• REQUIREMENT: From the listing below, please restate exactly the lines beginning at the one with "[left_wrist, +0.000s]" and ending at the one with "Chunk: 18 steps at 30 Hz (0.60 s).", both included, and skip the pictures.

• GIVEN MATERIAL:

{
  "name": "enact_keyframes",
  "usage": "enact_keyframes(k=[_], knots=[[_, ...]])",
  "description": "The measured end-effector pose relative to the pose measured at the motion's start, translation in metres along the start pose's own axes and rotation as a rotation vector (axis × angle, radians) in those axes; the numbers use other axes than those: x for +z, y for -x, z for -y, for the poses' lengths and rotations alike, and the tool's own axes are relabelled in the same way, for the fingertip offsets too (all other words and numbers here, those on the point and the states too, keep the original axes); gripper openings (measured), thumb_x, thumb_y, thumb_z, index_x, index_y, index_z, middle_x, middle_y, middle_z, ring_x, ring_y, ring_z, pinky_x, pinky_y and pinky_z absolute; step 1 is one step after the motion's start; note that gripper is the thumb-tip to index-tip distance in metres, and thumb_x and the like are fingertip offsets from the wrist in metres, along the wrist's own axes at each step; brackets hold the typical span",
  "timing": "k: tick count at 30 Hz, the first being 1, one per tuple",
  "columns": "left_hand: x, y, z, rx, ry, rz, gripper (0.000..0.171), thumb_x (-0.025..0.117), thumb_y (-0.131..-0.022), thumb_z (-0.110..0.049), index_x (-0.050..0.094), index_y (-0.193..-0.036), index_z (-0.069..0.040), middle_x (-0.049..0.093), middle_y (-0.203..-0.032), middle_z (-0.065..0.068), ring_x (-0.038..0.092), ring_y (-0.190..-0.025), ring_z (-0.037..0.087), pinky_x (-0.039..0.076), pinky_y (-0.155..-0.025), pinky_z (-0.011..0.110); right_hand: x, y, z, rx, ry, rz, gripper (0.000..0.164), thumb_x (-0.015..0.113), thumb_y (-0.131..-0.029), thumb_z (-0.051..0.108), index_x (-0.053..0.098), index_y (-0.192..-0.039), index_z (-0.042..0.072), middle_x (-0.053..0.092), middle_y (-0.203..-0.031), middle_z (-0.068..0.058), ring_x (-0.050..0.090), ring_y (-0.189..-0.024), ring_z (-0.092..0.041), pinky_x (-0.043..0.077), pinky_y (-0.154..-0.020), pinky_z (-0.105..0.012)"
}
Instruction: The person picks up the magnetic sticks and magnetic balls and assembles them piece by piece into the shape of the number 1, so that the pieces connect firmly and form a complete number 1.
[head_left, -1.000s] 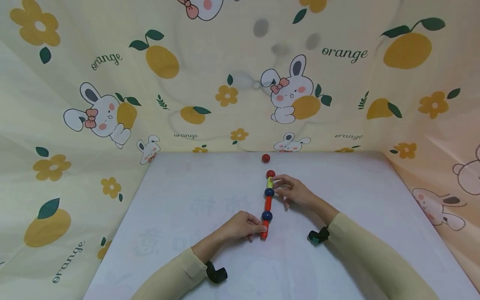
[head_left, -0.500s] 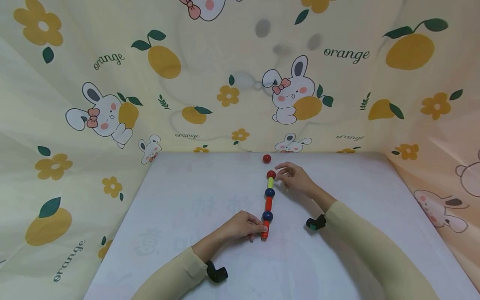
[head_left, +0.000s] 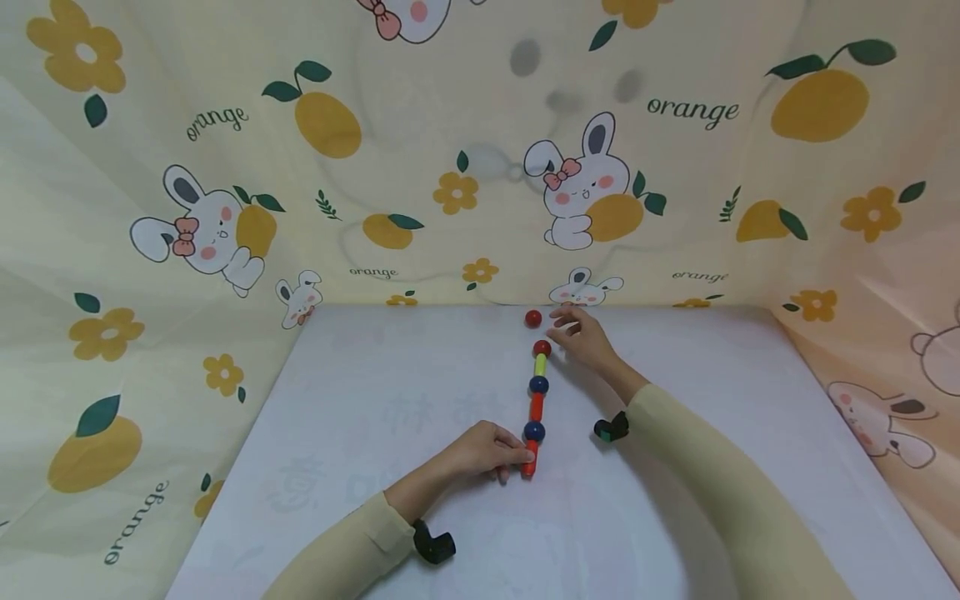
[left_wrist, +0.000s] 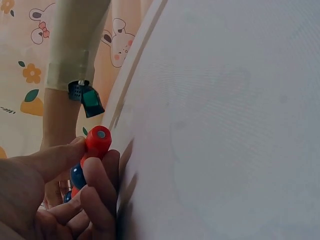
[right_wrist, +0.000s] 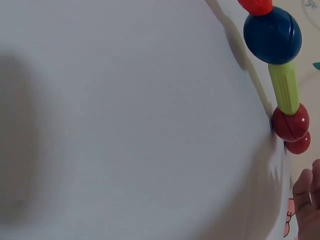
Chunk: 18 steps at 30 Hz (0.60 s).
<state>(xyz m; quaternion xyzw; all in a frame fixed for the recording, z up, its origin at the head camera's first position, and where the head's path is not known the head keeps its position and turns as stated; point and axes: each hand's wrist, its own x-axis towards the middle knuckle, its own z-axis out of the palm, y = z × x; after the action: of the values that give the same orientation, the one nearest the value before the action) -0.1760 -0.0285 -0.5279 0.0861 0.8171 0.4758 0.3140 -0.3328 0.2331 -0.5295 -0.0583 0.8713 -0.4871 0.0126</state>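
Note:
My left hand (head_left: 480,450) pinches a red rod (left_wrist: 98,141) between thumb and fingers; a grey disc shows in the rod's end. From it a straight chain runs away from me: a blue ball (head_left: 534,432), a second red rod (head_left: 536,407), another blue ball (right_wrist: 273,35), a yellow-green rod (right_wrist: 284,88) and a red ball (right_wrist: 291,123). Beyond the chain's far end, apart from it, a loose red ball (head_left: 533,318) lies on the table. My right hand (head_left: 585,335) is just right of that ball, fingers loosely bent, holding nothing.
The white table (head_left: 360,367) ends at the back against a printed cloth (head_left: 420,150) with rabbits and oranges, which also hangs at both sides. Black wrist devices (head_left: 433,543) sit at both cuffs. The loose ball lies close to the table's back edge.
My right hand has left the yellow-green rod and moved away from me, past the chain's red ball, to beside the loose red ball. The left hand and the chain have stayed in place.

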Motion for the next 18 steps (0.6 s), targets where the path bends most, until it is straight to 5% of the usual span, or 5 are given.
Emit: enact_keyframes(k=[10, 18], knots=[[0.000, 0.000, 0.001, 0.028, 0.002, 0.002, 0.022, 0.083, -0.097, -0.030, 0.082, -0.104, -0.009, 0.072, -0.068, 0.005, 0.061, -0.055, 0.014, 0.047, -0.056, 0.023, 0.008, -0.018, 0.003, 0.066, -0.022, 0.002, 0.047, 0.071, -0.105, 0.021, 0.056, -0.149, 0.010, 0.057, -0.146, -0.018, 0.055, -0.122, -0.036, 0.056, -0.092, -0.040], [0.000, -0.002, 0.004, 0.025, 0.004, 0.009, 0.019, 0.083, -0.097, -0.031, 0.083, -0.101, -0.012, 0.074, -0.071, 0.004, 0.063, -0.055, 0.015, 0.048, -0.058, 0.024, 0.013, -0.027, 0.000, 0.087, -0.007, 0.021, 0.052, 0.071, -0.105, 0.022, 0.054, -0.152, 0.012, 0.054, -0.151, -0.017, 0.053, -0.129, -0.039, 0.053, -0.102, -0.049]])
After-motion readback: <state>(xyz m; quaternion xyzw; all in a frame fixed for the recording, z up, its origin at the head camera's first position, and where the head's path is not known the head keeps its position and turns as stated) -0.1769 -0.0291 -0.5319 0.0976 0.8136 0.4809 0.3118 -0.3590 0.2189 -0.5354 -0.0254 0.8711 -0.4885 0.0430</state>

• TASK RESPONSE:
[left_wrist, +0.000s] 
[right_wrist, +0.000s] 
Chunk: 18 steps at 30 Hz (0.60 s).

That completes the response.